◆ Assigned task
Print exactly the lines below between the line holding "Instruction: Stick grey" and the line holding "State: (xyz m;", inclusive, and nothing more.

◆ Records to use
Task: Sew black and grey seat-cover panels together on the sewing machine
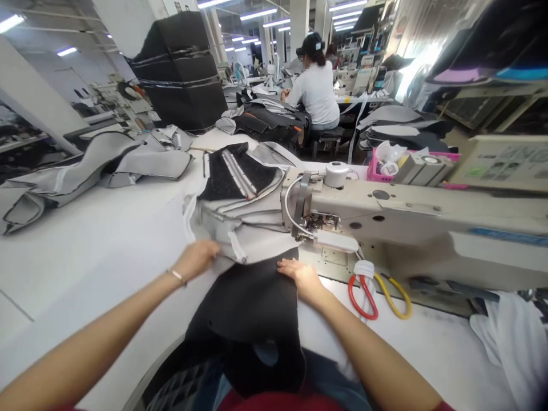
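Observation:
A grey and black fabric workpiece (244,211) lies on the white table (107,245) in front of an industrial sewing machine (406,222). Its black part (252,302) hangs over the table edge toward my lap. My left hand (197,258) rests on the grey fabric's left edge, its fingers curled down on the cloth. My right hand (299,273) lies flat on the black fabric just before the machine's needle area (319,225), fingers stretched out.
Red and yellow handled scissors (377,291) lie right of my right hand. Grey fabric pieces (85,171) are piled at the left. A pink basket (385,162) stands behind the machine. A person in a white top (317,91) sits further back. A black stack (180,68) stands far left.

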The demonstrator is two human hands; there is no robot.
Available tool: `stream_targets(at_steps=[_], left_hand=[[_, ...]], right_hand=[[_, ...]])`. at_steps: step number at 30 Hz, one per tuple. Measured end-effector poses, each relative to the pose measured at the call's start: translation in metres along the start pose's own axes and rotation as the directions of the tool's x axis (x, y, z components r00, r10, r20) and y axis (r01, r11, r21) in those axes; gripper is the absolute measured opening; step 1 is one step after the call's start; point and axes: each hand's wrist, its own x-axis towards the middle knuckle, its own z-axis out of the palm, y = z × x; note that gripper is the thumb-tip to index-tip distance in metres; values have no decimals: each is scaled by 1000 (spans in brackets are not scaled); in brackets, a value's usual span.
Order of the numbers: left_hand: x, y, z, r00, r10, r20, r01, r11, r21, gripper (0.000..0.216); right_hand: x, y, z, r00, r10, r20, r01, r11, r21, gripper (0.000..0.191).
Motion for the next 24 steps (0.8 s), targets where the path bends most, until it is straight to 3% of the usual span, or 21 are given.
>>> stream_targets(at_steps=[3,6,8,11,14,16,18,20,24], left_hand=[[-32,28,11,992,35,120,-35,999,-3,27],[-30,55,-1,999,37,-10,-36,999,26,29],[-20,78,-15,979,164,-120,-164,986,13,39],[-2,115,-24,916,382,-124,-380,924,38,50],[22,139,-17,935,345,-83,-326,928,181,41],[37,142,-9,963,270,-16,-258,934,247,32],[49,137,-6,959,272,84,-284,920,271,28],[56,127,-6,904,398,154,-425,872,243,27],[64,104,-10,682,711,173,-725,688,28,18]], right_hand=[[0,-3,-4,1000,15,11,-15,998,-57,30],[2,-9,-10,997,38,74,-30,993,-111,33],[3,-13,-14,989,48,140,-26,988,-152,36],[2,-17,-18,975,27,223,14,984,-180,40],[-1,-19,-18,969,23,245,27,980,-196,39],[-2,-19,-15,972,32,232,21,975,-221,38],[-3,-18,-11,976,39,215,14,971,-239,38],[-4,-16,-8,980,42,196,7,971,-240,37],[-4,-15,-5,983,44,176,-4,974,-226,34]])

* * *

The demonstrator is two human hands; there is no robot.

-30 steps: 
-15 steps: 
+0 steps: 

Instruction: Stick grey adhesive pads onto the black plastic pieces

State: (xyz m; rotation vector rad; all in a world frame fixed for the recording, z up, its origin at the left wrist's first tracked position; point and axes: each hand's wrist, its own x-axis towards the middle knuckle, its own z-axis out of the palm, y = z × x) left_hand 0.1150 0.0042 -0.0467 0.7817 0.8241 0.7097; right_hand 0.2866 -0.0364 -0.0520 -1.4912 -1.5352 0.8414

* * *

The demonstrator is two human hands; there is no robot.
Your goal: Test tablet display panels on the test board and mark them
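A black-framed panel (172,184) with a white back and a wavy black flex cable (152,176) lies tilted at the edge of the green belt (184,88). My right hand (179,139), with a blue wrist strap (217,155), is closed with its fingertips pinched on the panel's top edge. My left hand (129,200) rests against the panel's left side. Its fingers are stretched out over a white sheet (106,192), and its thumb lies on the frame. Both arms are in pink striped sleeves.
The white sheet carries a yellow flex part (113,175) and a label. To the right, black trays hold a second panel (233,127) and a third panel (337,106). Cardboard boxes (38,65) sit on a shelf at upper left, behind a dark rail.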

◆ Task output
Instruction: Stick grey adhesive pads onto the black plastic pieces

State: (xyz m; rotation vector rad; all in a world frame fixed for the recording, z up, its origin at the left wrist's first tracked position; point and axes: each hand's wrist, its own x-axis towards the middle knuckle, its own z-axis out of the palm, y = z × x) left_hand 0.1150 0.0042 -0.0467 0.7817 0.8241 0.7097; right_hand 0.2866 -0.0364 -0.0520 -1.4912 -1.5352 0.8414

There is nothing more to the answer.